When others complained about the paucity of your frequent-flyer seats, I encouraged them to book earlier or to keep looking. If they had to make an emergency dash and were seeking compassion, I insisted you were their airline. When they encountered an unhelpful or ill-informed staff member at your call centre, I suggested feigning a reason to end the conversation, then to ring back five minutes later when they were bound to be heard by someone more knowledgeable who would, I could almost guarantee, resolve their issue.
This was advice I dispensed for years because I valued your product and because it worked. Until recently.
“We are sorry we had to cancel your flight …” I have come to dread text messages from you. In the past, a ping from Qantas came with the excited flutter of a possible upgrade (even though it rarely, if ever, eventuated). Not now. Of course circumstances change and delays are inevitable. But cancelling my flight three times in a half-hour late one night in February, and only hours before a morning departure, was hardly an endorsement of your product.
In other times (“The Good Qantas Days”, as a contact this week referred to your once-envied reputation) I might have phoned you for a quick resolution. But that, too, has become a futile lesson that once seemed confined to other airlines.
Amid a string of infuriating and often fruitless interactions in recent times, I spent more than five hours, across 2½ days, waiting/hoping for you to rectify errors in a reservation. I rang maybe a dozen times. On one of those calls alone I waited on hold for nearly two hours.
At least three times I was assured someone would call back. Twice I was told a specific supervisor would ring me immediately, but they never did. Repeatedly I was informed there was a problem with the reservation, but no one did anything to rectify it.
In the end, I cancelled the flights and rebooked them. Under the circumstances it seemed the easiest solution.

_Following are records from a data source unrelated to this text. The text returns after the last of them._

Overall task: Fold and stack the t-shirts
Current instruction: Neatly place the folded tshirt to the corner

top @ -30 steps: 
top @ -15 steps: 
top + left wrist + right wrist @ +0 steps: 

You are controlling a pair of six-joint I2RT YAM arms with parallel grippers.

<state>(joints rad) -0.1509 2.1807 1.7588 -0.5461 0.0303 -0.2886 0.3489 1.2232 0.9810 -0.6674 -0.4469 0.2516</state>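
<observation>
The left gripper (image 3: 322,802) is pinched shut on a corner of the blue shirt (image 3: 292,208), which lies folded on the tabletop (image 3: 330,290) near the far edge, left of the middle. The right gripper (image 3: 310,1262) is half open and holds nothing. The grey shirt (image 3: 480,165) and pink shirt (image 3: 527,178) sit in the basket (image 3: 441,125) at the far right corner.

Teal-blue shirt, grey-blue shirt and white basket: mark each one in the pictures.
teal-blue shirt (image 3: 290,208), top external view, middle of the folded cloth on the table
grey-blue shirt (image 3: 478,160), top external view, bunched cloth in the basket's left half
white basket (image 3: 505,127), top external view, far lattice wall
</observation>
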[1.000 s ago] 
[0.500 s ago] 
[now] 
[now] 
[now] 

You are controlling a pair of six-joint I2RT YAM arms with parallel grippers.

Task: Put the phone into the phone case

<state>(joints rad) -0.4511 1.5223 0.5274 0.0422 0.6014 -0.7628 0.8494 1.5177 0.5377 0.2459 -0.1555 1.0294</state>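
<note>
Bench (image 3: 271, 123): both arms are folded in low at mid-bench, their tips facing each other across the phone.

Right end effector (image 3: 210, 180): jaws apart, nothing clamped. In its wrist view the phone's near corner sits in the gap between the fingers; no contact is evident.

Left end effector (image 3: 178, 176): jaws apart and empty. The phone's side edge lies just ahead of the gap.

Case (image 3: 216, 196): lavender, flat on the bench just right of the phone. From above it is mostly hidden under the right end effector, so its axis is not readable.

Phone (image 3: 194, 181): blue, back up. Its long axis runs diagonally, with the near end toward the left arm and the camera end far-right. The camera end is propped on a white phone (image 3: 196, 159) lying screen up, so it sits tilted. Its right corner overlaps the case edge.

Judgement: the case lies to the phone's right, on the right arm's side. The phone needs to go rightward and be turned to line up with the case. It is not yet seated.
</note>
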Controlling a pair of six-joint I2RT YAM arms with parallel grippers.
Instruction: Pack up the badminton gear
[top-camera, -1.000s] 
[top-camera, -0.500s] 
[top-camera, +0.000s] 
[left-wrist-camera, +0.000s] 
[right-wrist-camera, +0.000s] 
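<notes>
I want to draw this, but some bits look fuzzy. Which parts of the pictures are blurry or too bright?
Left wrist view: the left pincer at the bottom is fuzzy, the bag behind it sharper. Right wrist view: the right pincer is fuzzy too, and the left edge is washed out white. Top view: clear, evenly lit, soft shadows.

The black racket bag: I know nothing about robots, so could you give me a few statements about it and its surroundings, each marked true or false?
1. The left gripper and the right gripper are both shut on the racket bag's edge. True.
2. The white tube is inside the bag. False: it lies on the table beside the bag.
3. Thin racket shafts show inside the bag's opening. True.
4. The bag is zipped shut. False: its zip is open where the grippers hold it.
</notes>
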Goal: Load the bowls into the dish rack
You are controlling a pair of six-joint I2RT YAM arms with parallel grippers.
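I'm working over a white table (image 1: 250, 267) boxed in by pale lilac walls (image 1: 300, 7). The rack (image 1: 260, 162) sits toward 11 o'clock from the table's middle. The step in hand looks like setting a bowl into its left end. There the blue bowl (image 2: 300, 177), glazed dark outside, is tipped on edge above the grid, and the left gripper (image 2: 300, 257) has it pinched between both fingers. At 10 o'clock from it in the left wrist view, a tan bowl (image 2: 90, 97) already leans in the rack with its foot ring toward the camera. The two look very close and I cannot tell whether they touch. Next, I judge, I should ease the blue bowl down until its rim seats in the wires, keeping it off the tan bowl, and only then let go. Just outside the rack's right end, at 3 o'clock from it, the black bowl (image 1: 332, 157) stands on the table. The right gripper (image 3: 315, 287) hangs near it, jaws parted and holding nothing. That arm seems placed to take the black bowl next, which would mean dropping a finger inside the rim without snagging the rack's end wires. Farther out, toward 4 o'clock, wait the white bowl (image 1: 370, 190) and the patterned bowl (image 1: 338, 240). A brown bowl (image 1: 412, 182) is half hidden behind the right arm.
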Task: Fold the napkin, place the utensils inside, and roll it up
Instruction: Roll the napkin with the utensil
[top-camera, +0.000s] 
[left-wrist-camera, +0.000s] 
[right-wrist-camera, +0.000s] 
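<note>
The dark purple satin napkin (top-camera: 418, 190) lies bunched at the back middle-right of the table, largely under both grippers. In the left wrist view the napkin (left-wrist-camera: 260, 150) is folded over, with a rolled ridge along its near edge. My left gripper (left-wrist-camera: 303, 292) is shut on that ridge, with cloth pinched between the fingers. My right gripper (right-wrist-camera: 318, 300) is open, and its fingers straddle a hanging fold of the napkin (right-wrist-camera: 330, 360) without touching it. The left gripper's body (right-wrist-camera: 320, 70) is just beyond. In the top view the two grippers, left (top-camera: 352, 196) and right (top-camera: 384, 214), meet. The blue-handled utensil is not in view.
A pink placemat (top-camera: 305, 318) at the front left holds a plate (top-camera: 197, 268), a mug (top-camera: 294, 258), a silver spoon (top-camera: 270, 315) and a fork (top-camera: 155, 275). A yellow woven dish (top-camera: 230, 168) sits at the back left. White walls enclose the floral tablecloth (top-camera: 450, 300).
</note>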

So while this is not a break-up letter, I need to tell you, Qantas, that it’s you, not me. Your beleaguered staff insist that your call centre is the best point of contact. But I have come to dread phoning. I’ve been asking questions for a living for decades, but my skills are no match for the stonewalling I encountered each time I rang you this week.
In The Good Qantas Days, this would have been a simple transaction. Had it not been simple, it would have come with a simple explanation.
Instead I began this week phoning you maybe six times in one morning, and no one at any of your call centres around the world could help seat my partner and me together on an upcoming flight – even though one of the attractions of your lucrative frequent-flyer program is the ability to pick your own seat.
In the end, a contact of a contact led to a call from a lovely staff member at head office who quickly and efficiently rectified things – as it once might have been. So yes, Monday was frustrating. And then the very next day your chairman was promising improvements.
“We want to make sure our customer experience is better,” Richard Goyder told The Australian Financial Review, within hours of the hurried departure of chief executive Alan Joyce, and six months after the release of the ACCC’s report, in which you were bestowed the title of Australia’s most complained about company. “I think it’s time for humility.”
It was hard to discern if the time for humility was several hours after the chief executive’s departure, or half a year after the condemnation by the country’s peak consumer body. But at least you were finally telling us it was time.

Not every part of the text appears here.